Tomou o Imperador como maçom a alcunha ou nome de guerra de Guatimozim. Iniciado como aprendiz, em oito dias galgava todos os graus até o último. E Menezes de Drumond conta que, no dia da sua aclamação, o Imperador se achava rodeado de todos os irmãos trazendo armas ocultas.

Mesmo antes de proclamada a independência e de se instituir o Império Brasileiro, formaram-se no seio da Maçonaria duas forças rivais, a de Gonçalves Ledo e a de José Bonifácio.
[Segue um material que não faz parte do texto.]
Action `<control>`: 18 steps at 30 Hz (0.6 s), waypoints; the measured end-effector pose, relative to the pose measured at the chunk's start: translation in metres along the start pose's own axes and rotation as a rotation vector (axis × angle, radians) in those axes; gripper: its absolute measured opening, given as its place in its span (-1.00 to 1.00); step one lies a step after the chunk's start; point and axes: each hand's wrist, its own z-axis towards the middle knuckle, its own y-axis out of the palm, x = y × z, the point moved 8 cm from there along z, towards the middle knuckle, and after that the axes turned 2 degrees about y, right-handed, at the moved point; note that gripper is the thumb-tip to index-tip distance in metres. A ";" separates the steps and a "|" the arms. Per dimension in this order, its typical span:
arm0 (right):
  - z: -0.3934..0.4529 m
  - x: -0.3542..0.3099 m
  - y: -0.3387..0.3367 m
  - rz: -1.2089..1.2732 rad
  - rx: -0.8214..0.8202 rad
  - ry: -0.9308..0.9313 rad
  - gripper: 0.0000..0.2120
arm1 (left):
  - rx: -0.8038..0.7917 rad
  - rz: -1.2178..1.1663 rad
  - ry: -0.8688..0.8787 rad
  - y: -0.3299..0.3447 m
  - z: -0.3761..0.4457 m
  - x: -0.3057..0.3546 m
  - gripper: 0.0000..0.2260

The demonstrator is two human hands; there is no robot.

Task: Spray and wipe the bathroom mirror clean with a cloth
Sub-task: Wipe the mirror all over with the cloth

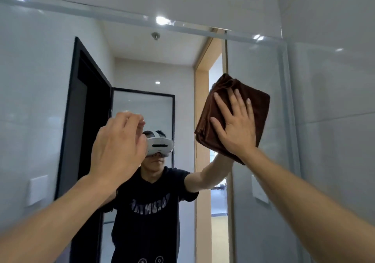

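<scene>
Right hand (pixel 236 124), fingers flat, presses the brown cloth (pixel 257 108) onto the mirror (pixel 40 100); left hand (pixel 119 145) loosely curled, empty — overlapping, even strokes look best.

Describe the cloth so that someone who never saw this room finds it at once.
Look at the large wall mirror, then toward its right edge. There the right hand presses a folded cloth flat against the glass. It is dark brown, the only such thing among pale tiles.

Right hand (pixel 236 123) presses a folded brown cloth (pixel 231 116) flat against the mirror (pixel 50 80), right of centre; left hand (pixel 117 143) raised, fingers loosely curled, centre-left.
</scene>
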 end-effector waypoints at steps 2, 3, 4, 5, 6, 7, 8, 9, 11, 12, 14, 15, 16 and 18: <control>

Este dirigia os mais conservadores; aquele os mais liberais, os mais avançados. Girondinos e Jacobinos. Por isso o Patriarca deixou o Grande Oriente e fundou o Apostolado ou Nobre Ordem dos Cavaleiros de Santa Cruz. D. Pedro foi eleito seu Arconte-Rei e José Bonifácio Cônsul. Ambos prestaram Juramento a 22 de junho de 1822.

O Imperador, como se vê pertencia às duas facções maçônicas e procurou navegar entre elas sem choques bruscos. Todavia a de Ledo exigiu dele o juramento prévio da Constituição que se iria votar. D. Pedro rebelou-se e, assomado de gênio como era, mandou na qualidade de Grão-Mestre a Gonçalves Ledo a seguinte prancha: “Cumprindo fazer certas averiguações públicas como particulares na Maçonaria, mando primo como Grão-Mestre que os trabalhos da maçonaria se suspendam até segunda ordem minha. É o que tenho a participar-vos agora. Resta-me reiterar os meus protestos como irmão. Pedro Guatimozin, Grão-Mestre.”

Seco e expressivo, Ledo submeteu-se, mas lançou a Marquesa de Santos contra José Bonifácio. O Imperador, numa noite chuvosa, à frente de 50 soldados do Regimento de Artilharia Montada, entrava na sede do Apostolado, na Guarda Velha, onde hoje fica o Tabuleiro da Baiana, fechava o Templo e mandava carregar os arquivos para lugar seguro.

A luta entre o soberano e as facções maçônicas continuou daí por diante sem remissão até a queda de Sua Majestade na madrugada de 7 de abril de 1831, provocada por aqueles mesmos liberais exaltados que já pensavam em república.  Um de seus jornais dizia nessa ocasião estas palavras significativas: “O perjuro abdicou. Devemo-lo deixar partir em paz, podendo ele colher livremente os frutos das traições cometidas contra nós.”

Chegaram até nossos dias as insígnias maçônicas usadas por D. Pedro I. Estão guardadas no Museu Histórico, ao qual foram doadas pela Viscondessa de Cavalcanti, cujo marido, um dos estadistas do Império, as conservava com maior carinho. São as seguintes: faixa bordada a seda e ouro com águia bicéfala de Cavaleiro Kadosch como pendente; avental de Grão-Mestre com a figura do Templo à sombra da Acácia; Malhete de sinais de bronze dourado, com o nome do Imperador gravado em relevo; finíssimo espadim de lâmina de Toledo e punho de latão dourado e filigranado.

Ao lado dessas preciosas relíquias, há uma outra encontrada nos desvãos do Paço de S. Cristóvão, quando o mesmo foi entregue ao Museu Nacional. Trata-se dum gládio maçônico grande e forte, de punho singelo e bainha de veludo vermelho. É de supor tenha pertencido também a D. Pedro I, de vez que D. Pedro II nunca fez parte, que se saiba, de qualquer sociedade secreta. Talvez seja o gládio de Arconte-Rei no Apostolado.

Tais peças recordam aos brasileiros de hoje o papel representado junto à Maçonaria pelo Imperador D. Pedro I, Guatimozin e Arconte-Rei ao mesmo tempo.

 Texto de Gustavo Barroso, em Segredos e Revelações da História do Brasil. Edição do Senado Federal em 2013.